### Material for this task
* * *

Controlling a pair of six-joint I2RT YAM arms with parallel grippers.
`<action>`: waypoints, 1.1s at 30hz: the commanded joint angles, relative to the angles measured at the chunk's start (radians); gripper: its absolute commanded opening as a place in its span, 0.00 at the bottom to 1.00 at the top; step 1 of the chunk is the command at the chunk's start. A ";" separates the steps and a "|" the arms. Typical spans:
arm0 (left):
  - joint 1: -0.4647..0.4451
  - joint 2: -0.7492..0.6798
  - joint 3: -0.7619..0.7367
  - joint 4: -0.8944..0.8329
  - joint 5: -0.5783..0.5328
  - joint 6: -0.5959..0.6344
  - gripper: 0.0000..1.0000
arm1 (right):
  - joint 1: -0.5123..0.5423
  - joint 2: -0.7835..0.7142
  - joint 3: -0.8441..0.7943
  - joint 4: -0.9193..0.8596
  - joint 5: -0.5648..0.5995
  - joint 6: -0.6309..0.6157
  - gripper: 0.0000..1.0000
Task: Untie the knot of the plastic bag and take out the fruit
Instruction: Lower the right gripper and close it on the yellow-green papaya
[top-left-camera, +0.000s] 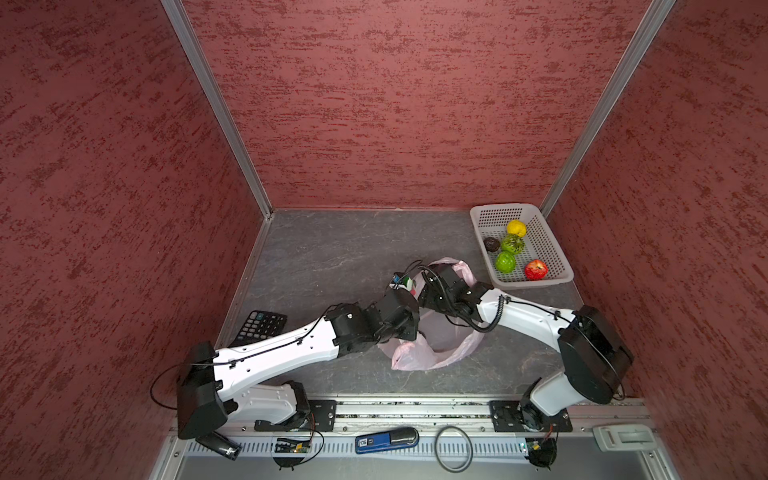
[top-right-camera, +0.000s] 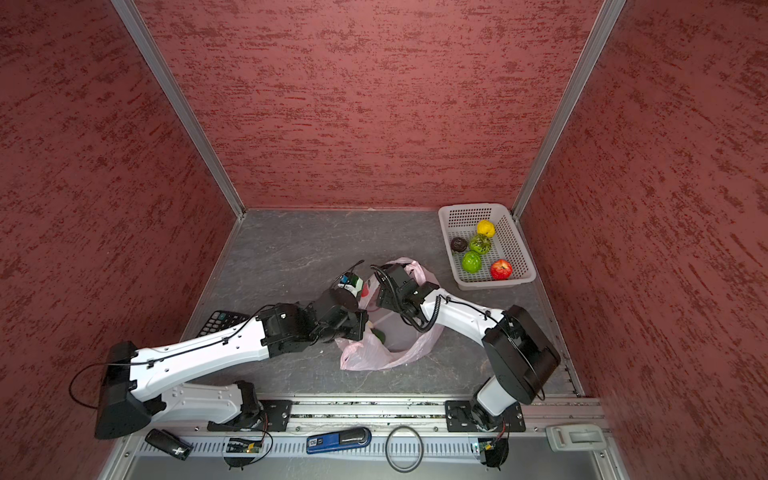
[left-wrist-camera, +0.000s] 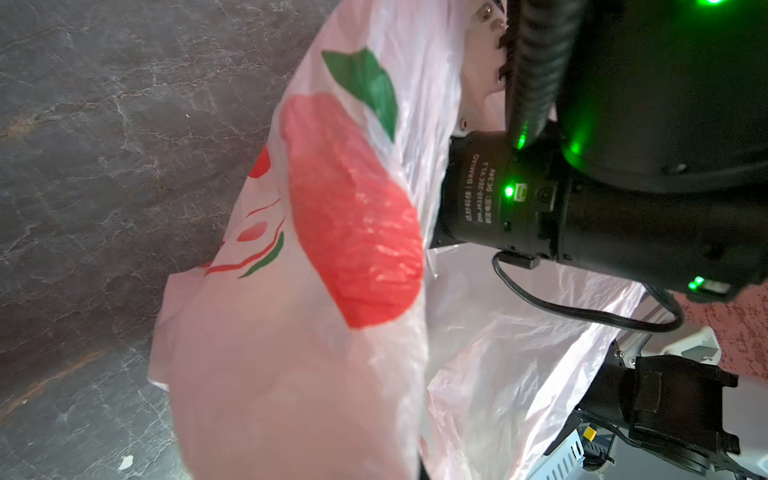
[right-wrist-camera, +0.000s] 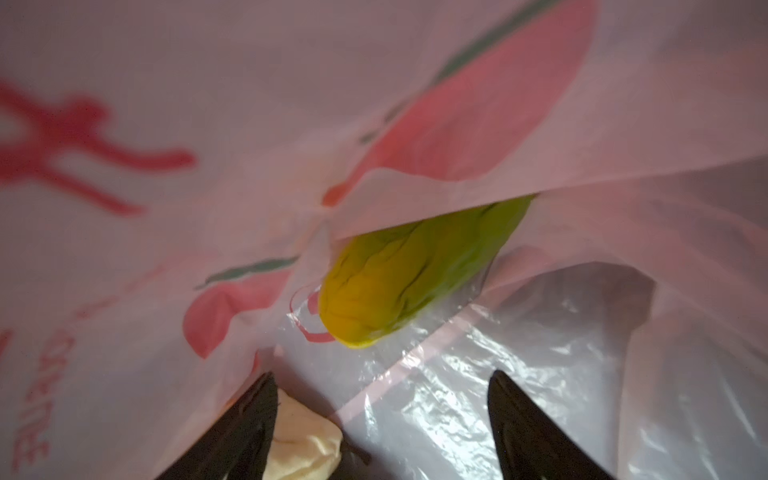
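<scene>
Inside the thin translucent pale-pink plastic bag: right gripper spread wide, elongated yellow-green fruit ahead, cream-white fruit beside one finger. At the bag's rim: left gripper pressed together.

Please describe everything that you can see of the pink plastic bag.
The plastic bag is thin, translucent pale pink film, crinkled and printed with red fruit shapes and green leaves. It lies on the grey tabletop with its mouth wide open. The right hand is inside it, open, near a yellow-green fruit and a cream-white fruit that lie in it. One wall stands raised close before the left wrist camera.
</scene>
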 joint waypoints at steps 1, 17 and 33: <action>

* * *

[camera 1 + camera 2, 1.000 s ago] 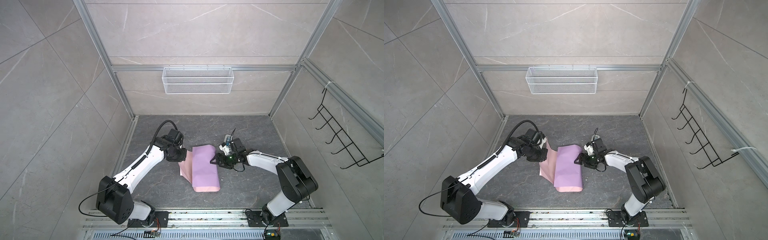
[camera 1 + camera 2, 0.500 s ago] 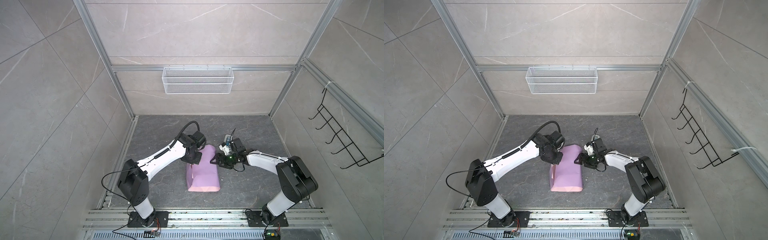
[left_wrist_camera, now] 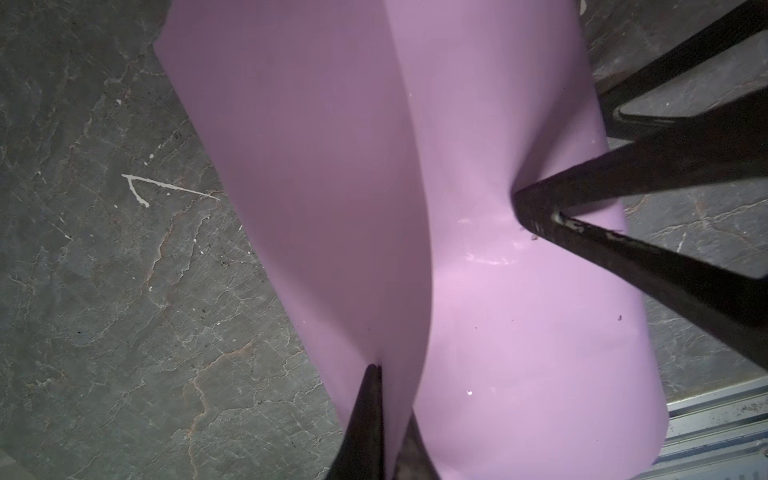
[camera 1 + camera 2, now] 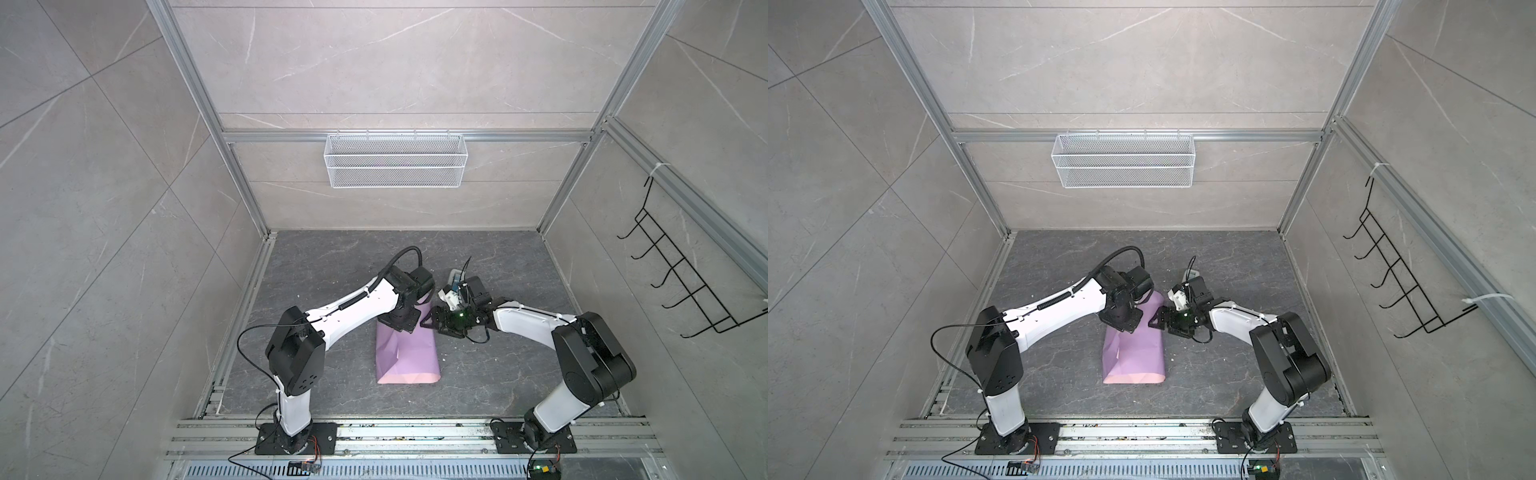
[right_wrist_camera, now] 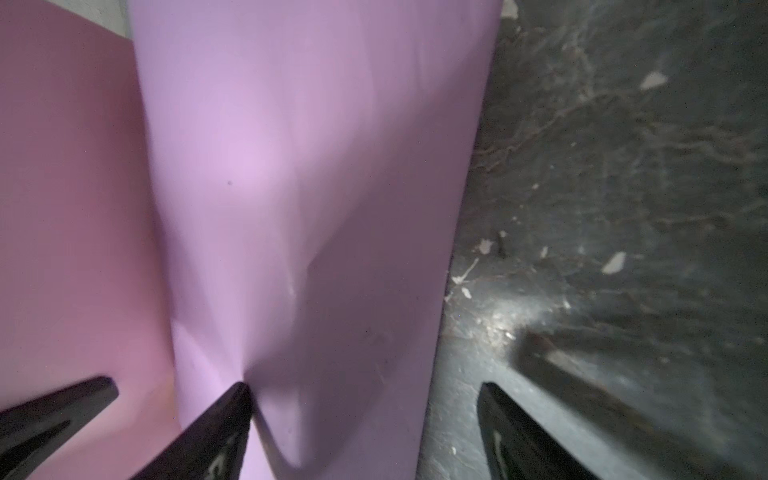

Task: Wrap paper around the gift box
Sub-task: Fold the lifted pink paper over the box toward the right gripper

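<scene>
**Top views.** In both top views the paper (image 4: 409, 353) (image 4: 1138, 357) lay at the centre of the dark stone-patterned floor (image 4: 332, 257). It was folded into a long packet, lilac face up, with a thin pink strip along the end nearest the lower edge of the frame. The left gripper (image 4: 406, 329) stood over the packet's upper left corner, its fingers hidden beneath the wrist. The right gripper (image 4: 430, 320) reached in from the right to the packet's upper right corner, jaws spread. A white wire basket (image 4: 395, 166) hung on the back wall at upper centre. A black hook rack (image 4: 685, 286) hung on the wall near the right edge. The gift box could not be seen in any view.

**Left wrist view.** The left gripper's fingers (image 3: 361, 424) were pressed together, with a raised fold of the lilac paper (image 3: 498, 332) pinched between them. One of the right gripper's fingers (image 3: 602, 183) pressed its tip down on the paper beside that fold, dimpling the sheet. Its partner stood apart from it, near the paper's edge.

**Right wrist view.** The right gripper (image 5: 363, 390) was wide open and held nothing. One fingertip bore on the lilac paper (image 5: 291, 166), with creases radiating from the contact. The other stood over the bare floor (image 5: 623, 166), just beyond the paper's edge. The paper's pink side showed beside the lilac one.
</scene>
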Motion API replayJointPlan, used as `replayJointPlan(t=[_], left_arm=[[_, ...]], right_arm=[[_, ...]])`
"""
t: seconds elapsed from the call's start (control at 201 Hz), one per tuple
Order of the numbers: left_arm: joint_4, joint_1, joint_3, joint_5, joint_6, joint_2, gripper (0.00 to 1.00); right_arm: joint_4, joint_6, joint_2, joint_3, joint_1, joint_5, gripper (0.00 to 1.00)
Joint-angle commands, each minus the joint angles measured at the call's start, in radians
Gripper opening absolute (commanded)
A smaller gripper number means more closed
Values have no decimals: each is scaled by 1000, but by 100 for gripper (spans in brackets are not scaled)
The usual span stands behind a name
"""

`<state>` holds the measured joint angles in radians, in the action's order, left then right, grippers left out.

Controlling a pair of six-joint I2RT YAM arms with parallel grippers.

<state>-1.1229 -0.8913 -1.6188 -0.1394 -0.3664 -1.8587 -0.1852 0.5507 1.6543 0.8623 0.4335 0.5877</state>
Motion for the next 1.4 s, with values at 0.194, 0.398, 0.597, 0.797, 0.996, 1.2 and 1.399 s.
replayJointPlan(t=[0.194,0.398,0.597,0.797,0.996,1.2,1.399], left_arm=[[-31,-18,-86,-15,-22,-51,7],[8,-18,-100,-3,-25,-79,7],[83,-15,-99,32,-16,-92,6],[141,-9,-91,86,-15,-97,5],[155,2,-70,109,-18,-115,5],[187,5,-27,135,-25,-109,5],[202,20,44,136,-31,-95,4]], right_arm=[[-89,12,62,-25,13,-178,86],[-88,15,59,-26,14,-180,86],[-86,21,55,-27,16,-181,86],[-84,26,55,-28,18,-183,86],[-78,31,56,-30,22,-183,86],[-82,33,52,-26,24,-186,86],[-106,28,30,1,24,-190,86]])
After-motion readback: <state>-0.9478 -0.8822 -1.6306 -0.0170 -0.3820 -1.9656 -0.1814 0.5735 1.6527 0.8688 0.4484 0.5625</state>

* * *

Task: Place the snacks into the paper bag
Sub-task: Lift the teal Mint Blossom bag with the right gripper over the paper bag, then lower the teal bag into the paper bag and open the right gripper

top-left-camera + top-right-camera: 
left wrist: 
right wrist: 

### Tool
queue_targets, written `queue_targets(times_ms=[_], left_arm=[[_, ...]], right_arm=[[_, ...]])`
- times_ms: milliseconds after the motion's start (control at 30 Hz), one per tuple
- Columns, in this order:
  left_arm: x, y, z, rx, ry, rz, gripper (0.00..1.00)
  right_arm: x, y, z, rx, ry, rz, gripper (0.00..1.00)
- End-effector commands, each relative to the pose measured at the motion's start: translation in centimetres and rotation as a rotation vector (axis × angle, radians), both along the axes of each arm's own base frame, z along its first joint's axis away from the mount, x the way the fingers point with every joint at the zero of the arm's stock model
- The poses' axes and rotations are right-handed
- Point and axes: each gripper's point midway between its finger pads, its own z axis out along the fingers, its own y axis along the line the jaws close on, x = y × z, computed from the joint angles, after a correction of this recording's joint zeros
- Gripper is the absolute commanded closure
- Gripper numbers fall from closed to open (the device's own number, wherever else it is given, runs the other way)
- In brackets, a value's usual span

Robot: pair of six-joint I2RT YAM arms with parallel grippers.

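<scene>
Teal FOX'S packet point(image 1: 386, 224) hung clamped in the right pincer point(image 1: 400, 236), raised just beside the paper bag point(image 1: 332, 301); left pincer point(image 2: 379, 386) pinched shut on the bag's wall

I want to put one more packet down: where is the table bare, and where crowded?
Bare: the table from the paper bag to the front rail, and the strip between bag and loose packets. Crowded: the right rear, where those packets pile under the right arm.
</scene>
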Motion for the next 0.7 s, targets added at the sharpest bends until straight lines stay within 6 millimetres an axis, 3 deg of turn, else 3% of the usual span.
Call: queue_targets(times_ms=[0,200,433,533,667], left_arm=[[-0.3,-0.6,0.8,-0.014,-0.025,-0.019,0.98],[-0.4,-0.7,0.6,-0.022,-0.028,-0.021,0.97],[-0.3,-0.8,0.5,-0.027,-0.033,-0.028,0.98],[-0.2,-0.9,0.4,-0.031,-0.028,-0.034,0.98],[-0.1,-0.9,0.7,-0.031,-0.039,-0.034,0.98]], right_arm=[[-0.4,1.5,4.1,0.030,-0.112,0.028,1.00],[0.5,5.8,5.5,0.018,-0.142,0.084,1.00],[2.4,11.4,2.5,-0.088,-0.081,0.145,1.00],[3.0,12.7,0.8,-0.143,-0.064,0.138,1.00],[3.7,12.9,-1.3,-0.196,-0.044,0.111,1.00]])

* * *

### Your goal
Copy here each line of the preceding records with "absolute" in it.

### Answer for the task
`<action>`: waypoints, 1.1s at 30hz: the commanded joint angles, relative to the angles measured at the chunk's start (radians); gripper: its absolute commanded opening as a place in its span, 0.00 at the bottom to 1.00 at the top; step 1 of the chunk is the command at the chunk's start. A ";" separates the steps and a "|" the arms. Typical spans:
Gripper opening absolute (commanded)
- Gripper is the absolute commanded closure

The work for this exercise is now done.